Ho letto sul numero di giugno «I diversi volti della malaria», scritto dalla dott. Chiara Montaldo. La sua esperienza mi ha vivamente toccata. Con mio marito è dal ‘93 che «circoliamo» per l’Africa, i primi anni con tour operator, ma poi adottai il «fai da te». Non avevo il desiderio di essere solo un turista mordi e vai; così, dopo il Tanzania e il Kenya, scelsi definitivamente il sud della Costa d’Avorio, un po’ perché dimenticata da molti, un po’ per il fatto che c’è acqua.
Alloggiando in una casa africana, vivendo con la gente locale, va da sé che incominciai a dare qualche cosa di quello che sapevo fare: corsi di lavori femminili, scuola d’italiano per scolari e adulti, primo pronto soccorso. Col passare degli anni cercai di aiutare a migliorare il tenore di vita dei bambini bancal, di chi aveva delle malformazioni operabili. Ammalati inviati al centro di don Orione di Bonoua e da noi spesati anche con l’aiuto di amici e benefattori Italiani.
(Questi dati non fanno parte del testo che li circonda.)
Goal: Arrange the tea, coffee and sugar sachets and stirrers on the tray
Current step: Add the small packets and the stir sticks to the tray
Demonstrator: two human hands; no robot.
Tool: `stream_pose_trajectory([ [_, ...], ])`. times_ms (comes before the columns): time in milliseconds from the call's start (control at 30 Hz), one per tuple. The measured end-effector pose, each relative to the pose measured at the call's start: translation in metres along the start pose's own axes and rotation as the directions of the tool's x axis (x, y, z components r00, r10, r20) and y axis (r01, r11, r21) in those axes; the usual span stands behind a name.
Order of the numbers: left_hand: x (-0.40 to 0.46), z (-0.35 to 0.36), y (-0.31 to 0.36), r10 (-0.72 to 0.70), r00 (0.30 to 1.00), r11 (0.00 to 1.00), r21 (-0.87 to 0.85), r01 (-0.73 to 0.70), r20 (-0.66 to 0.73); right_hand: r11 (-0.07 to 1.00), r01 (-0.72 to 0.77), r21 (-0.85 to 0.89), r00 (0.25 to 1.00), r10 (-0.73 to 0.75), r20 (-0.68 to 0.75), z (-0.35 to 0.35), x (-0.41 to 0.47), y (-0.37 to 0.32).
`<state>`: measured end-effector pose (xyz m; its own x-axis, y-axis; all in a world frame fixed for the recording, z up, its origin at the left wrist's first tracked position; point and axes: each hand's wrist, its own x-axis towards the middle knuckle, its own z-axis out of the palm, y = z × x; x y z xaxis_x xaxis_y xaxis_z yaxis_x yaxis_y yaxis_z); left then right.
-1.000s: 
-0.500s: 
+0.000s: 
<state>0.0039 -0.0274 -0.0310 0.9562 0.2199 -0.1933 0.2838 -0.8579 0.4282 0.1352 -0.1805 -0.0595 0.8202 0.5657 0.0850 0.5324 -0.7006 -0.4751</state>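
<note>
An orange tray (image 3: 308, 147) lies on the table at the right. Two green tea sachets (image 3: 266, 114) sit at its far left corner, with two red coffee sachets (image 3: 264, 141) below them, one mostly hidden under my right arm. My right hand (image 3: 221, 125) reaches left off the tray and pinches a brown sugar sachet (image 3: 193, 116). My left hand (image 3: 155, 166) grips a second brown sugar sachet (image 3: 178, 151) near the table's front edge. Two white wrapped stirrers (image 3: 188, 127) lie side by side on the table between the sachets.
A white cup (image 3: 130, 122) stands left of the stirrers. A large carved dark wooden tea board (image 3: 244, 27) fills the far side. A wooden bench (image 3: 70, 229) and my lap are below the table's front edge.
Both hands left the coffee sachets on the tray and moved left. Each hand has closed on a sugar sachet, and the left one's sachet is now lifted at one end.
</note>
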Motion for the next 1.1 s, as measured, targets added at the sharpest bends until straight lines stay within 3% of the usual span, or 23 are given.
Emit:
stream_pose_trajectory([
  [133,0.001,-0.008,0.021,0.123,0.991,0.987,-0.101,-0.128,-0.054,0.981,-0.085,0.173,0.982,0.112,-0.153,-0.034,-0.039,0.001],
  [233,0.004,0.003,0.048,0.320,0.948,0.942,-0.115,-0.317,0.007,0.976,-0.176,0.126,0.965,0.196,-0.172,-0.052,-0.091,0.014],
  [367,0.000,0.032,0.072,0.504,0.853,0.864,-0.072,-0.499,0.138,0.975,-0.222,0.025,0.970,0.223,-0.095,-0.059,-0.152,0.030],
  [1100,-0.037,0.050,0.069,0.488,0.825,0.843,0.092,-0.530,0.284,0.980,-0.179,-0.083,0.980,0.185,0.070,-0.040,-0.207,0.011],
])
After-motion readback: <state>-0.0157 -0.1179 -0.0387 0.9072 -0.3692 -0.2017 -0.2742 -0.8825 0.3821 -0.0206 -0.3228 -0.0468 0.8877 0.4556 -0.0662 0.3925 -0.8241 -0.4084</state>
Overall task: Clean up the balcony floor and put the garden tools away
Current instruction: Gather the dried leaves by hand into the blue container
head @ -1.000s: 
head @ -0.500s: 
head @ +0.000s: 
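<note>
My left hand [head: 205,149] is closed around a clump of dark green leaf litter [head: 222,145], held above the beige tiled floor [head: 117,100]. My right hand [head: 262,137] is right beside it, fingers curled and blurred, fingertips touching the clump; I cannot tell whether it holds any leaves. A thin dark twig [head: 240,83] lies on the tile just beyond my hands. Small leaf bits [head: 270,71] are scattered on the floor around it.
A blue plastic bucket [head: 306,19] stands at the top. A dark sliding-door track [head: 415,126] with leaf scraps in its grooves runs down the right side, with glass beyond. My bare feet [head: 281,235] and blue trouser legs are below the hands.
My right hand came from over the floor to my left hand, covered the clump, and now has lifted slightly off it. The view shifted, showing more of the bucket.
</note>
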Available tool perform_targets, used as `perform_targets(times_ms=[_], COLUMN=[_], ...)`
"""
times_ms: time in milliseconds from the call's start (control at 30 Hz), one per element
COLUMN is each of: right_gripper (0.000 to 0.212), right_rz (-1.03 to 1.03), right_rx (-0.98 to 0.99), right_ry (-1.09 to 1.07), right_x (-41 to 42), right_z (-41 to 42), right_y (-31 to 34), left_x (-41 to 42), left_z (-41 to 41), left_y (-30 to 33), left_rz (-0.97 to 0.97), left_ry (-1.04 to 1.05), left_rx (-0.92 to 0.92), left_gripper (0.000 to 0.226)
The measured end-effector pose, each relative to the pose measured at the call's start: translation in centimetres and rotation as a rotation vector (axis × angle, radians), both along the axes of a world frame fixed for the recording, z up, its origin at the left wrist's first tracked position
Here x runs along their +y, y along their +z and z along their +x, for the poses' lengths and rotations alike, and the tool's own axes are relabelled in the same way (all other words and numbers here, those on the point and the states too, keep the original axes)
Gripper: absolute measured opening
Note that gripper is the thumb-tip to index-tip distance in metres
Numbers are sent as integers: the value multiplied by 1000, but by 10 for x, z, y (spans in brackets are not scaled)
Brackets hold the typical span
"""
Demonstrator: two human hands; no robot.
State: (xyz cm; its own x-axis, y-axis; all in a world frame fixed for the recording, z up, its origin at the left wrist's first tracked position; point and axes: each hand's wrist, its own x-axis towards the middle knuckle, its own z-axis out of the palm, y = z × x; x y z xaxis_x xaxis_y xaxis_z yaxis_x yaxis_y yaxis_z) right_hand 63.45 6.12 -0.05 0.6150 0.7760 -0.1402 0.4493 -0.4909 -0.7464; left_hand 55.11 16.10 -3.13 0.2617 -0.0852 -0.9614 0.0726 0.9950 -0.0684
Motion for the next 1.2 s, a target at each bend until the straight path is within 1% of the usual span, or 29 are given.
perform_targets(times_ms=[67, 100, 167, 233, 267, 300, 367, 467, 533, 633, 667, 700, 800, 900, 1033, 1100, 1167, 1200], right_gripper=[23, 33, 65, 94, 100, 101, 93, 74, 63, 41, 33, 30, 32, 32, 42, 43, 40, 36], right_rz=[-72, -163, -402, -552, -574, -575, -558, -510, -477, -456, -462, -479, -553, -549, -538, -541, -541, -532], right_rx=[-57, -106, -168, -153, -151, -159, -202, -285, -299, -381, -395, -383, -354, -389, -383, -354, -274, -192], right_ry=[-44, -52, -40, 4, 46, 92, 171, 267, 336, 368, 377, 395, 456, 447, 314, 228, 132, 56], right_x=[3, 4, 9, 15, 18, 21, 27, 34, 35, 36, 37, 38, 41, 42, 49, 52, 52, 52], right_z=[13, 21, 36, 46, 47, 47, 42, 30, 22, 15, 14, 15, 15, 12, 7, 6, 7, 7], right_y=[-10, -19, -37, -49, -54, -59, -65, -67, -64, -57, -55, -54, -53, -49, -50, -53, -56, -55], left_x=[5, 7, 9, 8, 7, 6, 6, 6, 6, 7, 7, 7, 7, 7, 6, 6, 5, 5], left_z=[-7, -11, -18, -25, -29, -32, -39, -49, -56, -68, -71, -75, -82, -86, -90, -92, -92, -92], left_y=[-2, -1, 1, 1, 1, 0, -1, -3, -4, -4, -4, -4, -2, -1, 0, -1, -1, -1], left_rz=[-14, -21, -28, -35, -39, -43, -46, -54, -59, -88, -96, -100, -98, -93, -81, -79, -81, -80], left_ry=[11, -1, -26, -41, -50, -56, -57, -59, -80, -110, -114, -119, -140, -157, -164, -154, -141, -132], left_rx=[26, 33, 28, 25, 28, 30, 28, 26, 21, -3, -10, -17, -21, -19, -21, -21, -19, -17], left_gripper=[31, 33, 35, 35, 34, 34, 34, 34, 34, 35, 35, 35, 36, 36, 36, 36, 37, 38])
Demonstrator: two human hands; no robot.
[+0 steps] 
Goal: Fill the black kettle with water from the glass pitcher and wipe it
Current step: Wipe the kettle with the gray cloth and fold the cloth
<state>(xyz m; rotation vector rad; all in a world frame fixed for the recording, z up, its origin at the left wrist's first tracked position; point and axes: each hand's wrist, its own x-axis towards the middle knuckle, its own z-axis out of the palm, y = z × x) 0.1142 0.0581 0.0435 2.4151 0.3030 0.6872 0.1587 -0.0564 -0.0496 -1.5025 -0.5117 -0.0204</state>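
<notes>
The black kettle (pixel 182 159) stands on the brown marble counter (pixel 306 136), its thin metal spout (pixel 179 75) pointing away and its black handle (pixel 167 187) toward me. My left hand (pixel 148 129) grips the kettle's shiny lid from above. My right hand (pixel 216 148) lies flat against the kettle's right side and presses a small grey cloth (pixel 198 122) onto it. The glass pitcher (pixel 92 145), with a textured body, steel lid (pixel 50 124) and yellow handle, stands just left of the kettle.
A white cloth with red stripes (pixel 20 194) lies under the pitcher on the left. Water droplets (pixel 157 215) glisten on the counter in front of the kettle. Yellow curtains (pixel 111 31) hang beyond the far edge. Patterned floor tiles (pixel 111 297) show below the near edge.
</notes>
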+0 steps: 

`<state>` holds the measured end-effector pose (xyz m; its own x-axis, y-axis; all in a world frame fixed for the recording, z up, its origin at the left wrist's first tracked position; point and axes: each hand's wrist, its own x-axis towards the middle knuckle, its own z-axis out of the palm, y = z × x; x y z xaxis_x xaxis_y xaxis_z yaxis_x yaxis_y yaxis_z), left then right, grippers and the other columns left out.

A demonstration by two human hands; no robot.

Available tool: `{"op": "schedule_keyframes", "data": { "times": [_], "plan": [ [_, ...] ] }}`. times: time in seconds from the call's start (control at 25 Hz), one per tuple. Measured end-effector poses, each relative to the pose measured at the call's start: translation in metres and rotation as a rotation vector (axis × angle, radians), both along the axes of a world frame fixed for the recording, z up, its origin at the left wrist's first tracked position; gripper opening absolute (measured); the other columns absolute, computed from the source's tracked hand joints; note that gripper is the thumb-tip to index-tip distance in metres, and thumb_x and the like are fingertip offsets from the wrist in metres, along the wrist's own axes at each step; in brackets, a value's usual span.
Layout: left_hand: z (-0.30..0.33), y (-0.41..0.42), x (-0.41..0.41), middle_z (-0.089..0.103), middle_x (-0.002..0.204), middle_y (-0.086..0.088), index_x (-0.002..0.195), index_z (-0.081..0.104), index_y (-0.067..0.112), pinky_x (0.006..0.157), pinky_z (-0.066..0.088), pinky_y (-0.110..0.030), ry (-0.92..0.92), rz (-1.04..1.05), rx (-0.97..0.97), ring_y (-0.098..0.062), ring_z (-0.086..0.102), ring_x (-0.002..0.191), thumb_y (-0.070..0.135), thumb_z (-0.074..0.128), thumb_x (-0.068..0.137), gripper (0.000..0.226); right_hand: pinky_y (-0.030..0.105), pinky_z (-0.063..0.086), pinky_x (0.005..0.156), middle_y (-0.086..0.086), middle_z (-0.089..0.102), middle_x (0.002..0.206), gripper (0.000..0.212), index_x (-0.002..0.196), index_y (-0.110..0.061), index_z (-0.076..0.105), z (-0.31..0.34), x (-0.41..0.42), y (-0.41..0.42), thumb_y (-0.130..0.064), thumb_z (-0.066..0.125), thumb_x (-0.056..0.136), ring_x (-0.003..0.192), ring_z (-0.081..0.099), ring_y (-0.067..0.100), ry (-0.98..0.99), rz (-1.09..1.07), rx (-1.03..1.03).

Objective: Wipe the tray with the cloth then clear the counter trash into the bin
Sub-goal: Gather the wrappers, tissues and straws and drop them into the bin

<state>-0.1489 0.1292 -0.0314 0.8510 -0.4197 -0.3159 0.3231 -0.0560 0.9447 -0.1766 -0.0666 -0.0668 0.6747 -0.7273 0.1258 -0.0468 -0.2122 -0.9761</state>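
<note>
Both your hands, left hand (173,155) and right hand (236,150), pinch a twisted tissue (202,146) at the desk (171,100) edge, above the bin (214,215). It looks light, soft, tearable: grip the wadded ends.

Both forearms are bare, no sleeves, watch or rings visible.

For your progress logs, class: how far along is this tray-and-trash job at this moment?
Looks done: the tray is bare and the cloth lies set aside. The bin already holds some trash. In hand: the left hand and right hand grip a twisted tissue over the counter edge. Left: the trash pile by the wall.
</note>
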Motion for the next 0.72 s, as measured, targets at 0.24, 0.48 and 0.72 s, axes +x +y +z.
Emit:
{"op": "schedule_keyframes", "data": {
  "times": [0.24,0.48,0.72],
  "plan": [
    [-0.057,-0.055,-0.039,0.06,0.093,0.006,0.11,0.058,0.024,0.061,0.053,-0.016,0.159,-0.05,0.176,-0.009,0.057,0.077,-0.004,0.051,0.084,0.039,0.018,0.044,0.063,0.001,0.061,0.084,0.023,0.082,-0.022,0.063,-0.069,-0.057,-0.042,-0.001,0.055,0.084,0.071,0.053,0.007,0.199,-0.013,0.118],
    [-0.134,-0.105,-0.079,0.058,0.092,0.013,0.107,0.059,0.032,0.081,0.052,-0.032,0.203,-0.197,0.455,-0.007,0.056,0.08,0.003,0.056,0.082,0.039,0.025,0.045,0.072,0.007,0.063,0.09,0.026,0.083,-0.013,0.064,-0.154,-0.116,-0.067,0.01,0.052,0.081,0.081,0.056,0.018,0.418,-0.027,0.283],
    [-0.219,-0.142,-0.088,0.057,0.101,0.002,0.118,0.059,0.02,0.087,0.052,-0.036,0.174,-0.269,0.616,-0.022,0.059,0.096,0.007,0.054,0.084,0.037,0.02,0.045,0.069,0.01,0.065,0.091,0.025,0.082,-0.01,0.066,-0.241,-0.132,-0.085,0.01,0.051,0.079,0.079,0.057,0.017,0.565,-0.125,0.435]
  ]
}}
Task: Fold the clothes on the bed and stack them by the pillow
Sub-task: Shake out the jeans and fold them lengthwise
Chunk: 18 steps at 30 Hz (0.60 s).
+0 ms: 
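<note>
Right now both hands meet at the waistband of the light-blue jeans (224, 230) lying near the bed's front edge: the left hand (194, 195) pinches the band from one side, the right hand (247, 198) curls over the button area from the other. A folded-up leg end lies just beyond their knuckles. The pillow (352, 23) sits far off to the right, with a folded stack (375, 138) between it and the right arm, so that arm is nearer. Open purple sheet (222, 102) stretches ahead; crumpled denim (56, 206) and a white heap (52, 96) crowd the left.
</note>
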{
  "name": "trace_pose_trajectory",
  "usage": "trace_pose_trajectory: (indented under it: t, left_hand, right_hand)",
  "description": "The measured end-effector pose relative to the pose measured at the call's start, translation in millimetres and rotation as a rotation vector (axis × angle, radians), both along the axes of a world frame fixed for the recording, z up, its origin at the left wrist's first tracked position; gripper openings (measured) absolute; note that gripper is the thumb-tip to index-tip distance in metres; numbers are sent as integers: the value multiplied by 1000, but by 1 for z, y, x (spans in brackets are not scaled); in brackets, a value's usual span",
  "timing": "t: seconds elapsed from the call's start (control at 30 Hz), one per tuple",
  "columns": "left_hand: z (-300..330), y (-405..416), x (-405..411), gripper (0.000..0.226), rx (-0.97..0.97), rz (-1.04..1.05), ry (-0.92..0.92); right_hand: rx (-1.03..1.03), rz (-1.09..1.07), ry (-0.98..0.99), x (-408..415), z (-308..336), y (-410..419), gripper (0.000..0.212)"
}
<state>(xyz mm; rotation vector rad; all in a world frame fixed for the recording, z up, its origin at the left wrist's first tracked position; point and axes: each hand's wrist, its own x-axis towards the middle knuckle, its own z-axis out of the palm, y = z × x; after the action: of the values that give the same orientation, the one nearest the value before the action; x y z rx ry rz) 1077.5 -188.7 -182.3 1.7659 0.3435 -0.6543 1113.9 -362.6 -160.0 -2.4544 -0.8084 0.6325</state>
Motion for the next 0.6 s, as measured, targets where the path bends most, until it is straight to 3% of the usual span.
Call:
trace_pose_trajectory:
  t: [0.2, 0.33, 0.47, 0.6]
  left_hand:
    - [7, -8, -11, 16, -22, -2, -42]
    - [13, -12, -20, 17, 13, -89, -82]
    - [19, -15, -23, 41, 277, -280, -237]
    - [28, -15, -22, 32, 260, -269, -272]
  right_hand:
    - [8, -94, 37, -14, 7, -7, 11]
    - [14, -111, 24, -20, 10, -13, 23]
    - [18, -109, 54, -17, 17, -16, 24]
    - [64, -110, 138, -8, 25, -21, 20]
Fino all’anno scorso, la malaria mi sembrava una malattia tanto fantomatica dei libri di Salgari, del ciclista Coppi, forse anche perché il soggiorno di due mesi si articola nei mesi per così dire più secchi: febbraio-aprile. Mi capitava di incontrare e sentire adulti o bambini: «Mamma, non sto bene». «Cos’hai?». «La febbre». «Hai bisogno?». I più fortunati: «All’ospedale mi hanno fatto una puntura». E via che si facevano lavaggi con decotti di erbe; erbe che schiacciavano, bevevano, mettevano nelle narici e nelle perette anali. Sentivo poi: «Sai, il tale è morto». «Cosa aveva?». «La febbre». Per me finiva lì.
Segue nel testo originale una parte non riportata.